White-oak deadwood incorporated into a horizontally sawn white-oak sprung keel for a Woods Hole spritsail boat (circa 1905) under restoration at IYRS. Evidence of extensive decay due to encasement with fiberglass (left) necessitated the complete replacement of keel and deadwood (right).
The Herreshoff Manufacturing Company’s Buzzards Bay boy’s boat (the Herreshoff 12½ footer) was designed with a ballast keel and accompanying deadwood attached to its backbone. A ballast of 735 pounds of lead was meant to provide stability and safety in the often choppy and breezy environment of Buzzards Bay. Located centrally in the “thoracic” region of the boat’s backbone, between frames 7 and 19, the lead ballast, looking like a rhombus in profile, is attached to the white-oak sprung keel and its floor timber-frame pairs with only five bronze bolts. Triangular in profile, and filling the space above and behind the trailing end of the lead ballast and in front of the rudder, between frames 13 and 22, sits the “deadwood,” also attached with five bolts.

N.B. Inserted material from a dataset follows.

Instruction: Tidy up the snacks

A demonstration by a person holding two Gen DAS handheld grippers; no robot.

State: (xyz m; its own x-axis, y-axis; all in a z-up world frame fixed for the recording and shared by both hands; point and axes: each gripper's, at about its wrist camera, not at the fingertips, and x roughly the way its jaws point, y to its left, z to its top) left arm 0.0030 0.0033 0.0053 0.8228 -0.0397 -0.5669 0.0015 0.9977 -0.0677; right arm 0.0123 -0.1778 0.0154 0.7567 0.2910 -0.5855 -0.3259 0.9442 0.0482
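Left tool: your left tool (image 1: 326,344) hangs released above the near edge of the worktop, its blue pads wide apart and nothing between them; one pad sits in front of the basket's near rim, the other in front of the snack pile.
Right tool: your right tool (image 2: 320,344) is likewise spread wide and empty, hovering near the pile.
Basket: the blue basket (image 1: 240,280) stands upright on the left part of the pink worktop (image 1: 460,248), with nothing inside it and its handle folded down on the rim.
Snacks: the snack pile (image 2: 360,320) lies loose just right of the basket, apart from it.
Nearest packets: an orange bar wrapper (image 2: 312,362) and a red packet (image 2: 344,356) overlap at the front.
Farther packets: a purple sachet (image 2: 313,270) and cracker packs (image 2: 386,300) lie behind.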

Deconstructing the keel of a Herreshoff 12½ (HMCo. #1159s, Katy-did). Bronze bolts were sheared first above the floors on the inside then just under the sprung keel to lower the lead ballast (left) and the yellow-pine deadwood (right). After the removal of the old bolts, the scraping off of built-up paint, and a resurfacing with epoxy filler, the lead ballast will be used in the boat’s restoration. The 90+ year-old deadwood exhibited large checks that necessitated a complete replacement.
The deadwood in a Herreshoff 12½ was made of southern yellow pine, typically longleaf (Pinus palustris). Due to its widespread availability, strength, ability to hold fasteners, straight grain, and resistance to rot, longleaf was harvested heavily from forests extending across the southern United States from Virginia to East Texas in the 19th and early 20th centuries, reducing its coverage by as much as 95% from an estimated original 90 million acres. It was used principally in the construction of factories, mills, houses, and ships. Today most of the yellow pine comes from its cousin loblolly (Pinus taeda), but some longleaf is attaining yet a third life through its reclamation from old factories and houses. One local example is the yellow pine removed during the demolition of the Howard & Bullough American Machine Company factory in South Attleboro, Massachusetts, a former manufacturer of machinery for textile mills, which now is being repurposed into flooring products and architectural design elements by Ark Woods and Services at the Phillipsdale Landing on the Seekonk River in Rumford, Rhode Island.
A glue-up of yellow-pine deadwood for the Herreshoff 12½ (left) next to the original deadwood (right) from Katy-did. Other than the checking mentioned in the previous figure, the original appears to be in remarkably good shape after nearly a century on the boat, even though it had been encased in fiberglass. Can we repurpose it for something else?
And even the Atlantic white cedars used by Maya Lin in her Ghost Forest now will live a third life. The cedars were taken down, milled into rough-sawn planks, and sent to “Rocking the Boat,” a dynamic STEM educational program in the Bronx, where young students are taught boat-building skills and learn to be more confident in setting and achieving their life-goals. (IYRS is a partner in the school’s boat-building program.) Clearly a misnomer, “deadwood” is not the end of the line for the wood in a wooden boat, and at IYRS we continue seeking ways for giving it a new life.